### DESCRIPTION OF THE TASK
The entries below hold a line with "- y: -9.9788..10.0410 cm" and a line with "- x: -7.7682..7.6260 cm". Return those lines and all that lie between them, exactly and only.

□ □ □ □ □ □ □

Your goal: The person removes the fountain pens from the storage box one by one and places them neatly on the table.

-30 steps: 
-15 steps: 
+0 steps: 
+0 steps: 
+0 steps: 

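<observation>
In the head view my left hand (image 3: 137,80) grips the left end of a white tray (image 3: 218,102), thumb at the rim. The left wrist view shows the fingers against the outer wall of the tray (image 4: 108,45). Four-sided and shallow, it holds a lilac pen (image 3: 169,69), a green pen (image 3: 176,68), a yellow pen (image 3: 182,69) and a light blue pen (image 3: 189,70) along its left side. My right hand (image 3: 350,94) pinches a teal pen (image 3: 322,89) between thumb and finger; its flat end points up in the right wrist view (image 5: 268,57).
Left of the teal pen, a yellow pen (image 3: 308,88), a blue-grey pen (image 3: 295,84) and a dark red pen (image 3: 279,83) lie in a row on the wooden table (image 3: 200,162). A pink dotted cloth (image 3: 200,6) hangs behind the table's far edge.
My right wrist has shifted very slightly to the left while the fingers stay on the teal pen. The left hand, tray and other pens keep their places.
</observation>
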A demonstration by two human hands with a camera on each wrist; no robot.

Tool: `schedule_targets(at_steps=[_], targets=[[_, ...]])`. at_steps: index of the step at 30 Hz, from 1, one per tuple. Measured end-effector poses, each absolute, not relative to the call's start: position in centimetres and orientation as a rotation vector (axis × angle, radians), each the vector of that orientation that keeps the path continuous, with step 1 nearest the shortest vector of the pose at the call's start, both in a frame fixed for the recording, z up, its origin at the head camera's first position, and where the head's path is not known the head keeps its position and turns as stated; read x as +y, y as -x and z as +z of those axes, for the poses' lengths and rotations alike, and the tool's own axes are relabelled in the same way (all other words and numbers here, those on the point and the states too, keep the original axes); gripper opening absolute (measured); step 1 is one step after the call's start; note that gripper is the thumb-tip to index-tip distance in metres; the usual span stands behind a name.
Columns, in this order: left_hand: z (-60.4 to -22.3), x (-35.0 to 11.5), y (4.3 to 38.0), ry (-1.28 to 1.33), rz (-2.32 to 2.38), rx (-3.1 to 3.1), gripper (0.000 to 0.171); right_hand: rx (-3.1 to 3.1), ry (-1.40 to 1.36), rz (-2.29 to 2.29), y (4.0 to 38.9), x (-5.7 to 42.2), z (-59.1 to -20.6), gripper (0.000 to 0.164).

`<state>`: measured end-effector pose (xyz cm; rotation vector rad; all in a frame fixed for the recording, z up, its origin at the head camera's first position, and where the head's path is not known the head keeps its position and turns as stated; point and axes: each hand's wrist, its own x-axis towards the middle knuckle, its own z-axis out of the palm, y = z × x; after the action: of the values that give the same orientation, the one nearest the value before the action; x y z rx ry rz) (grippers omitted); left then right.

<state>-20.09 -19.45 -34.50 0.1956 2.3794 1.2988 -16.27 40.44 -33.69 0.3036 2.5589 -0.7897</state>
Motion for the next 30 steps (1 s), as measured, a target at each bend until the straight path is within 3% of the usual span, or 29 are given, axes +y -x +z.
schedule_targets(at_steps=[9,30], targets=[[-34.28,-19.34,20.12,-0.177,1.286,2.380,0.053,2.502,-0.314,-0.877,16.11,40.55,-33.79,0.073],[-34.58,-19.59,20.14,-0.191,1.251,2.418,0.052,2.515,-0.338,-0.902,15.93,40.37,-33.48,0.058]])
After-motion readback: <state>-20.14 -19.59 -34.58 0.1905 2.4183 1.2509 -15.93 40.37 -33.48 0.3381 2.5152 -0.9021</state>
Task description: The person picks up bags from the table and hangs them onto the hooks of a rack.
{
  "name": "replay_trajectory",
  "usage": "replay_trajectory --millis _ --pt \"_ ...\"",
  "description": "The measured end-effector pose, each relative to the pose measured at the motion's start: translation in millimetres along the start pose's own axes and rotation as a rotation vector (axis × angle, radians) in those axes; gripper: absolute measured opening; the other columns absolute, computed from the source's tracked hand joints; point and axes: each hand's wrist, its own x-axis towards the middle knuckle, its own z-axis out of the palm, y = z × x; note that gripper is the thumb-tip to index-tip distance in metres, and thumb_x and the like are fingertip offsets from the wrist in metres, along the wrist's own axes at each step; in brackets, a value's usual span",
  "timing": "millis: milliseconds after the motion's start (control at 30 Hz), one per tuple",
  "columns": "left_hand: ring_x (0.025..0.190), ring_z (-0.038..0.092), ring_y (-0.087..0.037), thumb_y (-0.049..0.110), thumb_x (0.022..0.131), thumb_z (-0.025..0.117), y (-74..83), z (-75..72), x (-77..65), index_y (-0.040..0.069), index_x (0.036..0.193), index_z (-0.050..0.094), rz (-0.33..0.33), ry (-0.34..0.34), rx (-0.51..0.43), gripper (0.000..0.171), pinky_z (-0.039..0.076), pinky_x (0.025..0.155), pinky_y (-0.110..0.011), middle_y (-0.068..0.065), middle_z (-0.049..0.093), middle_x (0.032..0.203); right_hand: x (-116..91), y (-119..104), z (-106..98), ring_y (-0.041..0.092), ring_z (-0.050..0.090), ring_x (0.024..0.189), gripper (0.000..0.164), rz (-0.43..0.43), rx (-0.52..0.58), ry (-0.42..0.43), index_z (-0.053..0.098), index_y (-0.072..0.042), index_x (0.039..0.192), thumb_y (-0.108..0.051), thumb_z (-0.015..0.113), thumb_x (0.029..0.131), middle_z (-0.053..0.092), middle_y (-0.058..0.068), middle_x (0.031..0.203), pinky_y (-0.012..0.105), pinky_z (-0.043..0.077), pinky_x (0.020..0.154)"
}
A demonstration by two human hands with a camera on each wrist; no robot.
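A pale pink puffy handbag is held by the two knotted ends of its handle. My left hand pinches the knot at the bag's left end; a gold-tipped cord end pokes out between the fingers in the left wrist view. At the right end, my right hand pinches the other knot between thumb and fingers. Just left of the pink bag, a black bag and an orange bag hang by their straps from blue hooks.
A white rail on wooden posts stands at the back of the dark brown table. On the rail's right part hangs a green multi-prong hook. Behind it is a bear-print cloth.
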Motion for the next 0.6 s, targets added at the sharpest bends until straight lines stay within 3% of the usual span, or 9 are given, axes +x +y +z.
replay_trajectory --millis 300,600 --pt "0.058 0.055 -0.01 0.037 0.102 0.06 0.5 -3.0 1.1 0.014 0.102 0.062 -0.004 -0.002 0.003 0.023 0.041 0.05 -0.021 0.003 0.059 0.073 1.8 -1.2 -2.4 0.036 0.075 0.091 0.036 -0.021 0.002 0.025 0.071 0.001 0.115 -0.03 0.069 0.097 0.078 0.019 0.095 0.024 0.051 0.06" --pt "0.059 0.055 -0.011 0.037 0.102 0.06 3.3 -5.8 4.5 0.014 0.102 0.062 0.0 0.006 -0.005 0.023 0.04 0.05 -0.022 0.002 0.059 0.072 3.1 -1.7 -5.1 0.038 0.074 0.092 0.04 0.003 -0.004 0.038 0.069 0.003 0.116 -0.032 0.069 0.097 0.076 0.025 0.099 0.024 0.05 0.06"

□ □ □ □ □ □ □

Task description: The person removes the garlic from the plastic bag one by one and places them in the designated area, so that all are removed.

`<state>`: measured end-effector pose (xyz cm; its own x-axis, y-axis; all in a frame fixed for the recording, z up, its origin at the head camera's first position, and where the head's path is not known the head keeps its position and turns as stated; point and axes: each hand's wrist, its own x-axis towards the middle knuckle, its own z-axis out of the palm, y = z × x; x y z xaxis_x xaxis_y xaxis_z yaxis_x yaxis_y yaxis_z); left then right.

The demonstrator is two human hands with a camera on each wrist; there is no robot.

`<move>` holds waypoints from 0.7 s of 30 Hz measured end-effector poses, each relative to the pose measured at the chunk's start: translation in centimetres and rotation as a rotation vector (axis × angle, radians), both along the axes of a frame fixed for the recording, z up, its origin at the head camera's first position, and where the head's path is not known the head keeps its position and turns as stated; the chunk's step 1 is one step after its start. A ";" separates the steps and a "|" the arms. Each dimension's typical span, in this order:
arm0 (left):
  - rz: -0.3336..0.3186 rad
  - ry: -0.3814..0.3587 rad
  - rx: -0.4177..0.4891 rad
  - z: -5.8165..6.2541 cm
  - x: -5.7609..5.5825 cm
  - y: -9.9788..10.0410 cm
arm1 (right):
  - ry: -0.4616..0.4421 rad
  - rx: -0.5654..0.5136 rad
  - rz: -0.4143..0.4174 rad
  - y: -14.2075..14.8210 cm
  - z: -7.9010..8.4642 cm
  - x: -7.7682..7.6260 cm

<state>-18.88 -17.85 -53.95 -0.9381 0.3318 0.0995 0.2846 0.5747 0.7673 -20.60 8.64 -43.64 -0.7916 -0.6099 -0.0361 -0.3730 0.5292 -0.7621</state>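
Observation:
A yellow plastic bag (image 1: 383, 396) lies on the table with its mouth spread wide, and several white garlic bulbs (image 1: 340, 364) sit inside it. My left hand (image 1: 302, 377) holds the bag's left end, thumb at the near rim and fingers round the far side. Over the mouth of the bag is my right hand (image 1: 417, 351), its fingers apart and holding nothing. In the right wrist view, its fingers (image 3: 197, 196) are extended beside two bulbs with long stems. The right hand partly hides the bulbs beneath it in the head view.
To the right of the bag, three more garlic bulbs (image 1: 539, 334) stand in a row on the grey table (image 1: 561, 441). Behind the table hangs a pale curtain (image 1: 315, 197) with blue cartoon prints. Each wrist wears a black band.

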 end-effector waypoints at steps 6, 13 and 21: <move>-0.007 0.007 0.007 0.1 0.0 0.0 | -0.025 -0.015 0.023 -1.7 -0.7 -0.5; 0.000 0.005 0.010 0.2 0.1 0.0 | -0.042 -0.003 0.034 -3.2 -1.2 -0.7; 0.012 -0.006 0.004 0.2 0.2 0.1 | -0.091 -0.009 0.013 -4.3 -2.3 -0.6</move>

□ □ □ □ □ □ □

### TASK RESPONSE
  - y: -9.9788..10.0410 cm
arm1 (right):
  - ry: -0.4616..0.4421 rad
  - rx: -0.5654..0.5136 rad
  - rz: -0.4143..0.4174 rad
  - y: -14.2075..14.8210 cm
  - z: -7.9010..8.4642 cm
  - x: -7.7682..7.6260 cm

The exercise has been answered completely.